### DESCRIPTION OF THE TASK:
The expected answer is the set of lines in the data below between the line holding "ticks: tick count" and the line holding "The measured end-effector", inclusive, written out exactly.

### DATASET EXCERPT:

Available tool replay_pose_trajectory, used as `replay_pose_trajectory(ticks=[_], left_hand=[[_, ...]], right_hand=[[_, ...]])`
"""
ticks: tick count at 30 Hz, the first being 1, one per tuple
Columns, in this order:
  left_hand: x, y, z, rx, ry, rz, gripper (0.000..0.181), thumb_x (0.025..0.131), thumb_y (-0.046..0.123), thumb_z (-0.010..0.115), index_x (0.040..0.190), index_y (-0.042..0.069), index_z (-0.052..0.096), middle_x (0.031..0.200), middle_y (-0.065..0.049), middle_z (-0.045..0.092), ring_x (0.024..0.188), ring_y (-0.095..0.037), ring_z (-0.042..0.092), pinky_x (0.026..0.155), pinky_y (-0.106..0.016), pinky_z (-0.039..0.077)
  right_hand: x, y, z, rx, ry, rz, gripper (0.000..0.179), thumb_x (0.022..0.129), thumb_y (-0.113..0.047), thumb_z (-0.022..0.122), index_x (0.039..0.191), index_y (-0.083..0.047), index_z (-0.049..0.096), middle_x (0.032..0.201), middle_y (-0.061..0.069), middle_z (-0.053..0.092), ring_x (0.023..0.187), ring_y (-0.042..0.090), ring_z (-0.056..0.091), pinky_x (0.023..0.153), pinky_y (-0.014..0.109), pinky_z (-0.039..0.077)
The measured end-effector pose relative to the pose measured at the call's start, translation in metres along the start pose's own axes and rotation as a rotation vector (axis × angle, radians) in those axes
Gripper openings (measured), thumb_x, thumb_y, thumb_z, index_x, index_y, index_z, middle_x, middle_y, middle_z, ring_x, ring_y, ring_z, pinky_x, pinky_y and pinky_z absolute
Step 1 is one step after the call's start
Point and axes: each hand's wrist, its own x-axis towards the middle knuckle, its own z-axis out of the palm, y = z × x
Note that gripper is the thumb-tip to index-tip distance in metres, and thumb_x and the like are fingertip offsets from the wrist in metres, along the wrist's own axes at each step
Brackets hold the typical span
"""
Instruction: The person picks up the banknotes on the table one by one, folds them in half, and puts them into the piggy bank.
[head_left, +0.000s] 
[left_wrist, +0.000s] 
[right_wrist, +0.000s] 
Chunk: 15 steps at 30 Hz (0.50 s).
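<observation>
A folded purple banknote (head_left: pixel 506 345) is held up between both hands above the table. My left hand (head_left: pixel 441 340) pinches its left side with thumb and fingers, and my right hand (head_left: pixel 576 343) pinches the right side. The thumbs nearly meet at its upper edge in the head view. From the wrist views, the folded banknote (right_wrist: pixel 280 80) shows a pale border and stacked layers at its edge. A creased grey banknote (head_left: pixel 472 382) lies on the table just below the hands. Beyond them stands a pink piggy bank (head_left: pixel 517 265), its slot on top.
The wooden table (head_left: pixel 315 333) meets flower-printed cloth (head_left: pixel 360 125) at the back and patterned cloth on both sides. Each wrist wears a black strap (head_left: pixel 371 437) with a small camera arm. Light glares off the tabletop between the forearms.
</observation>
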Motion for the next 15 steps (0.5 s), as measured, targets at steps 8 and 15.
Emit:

### RESPONSE AREA:
ticks: tick count at 30 Hz, the first being 1, one per tuple
Columns, in this order:
  left_hand: x, y, z, rx, ry, rz, gripper (0.000..0.181), thumb_x (0.025..0.131), thumb_y (-0.046..0.123), thumb_z (-0.010..0.115), index_x (0.040..0.190), index_y (-0.042..0.069), index_z (-0.052..0.096), middle_x (0.031..0.200), middle_y (-0.065..0.049), middle_z (-0.045..0.092), ring_x (0.024..0.188), ring_y (-0.095..0.037), ring_z (-0.042..0.092), pinky_x (0.026..0.155), pinky_y (-0.106..0.016), pinky_z (-0.039..0.077)
  right_hand: x, y, z, rx, ry, rz, gripper (0.000..0.179), thumb_x (0.022..0.129), thumb_y (-0.113..0.047), thumb_z (-0.022..0.122), index_x (0.039..0.191), index_y (-0.083..0.047), index_z (-0.049..0.096), middle_x (0.032..0.201), middle_y (-0.061..0.069), middle_z (-0.053..0.092), ring_x (0.023..0.187), ring_y (-0.042..0.090), ring_z (-0.056..0.091), pinky_x (0.023..0.153), pinky_y (-0.014..0.109), pinky_z (-0.039..0.077)
The measured end-effector pose relative to the pose measured at the call's start, translation in metres along the start pose's own axes and rotation as a rotation vector (axis × angle, radians) in those axes

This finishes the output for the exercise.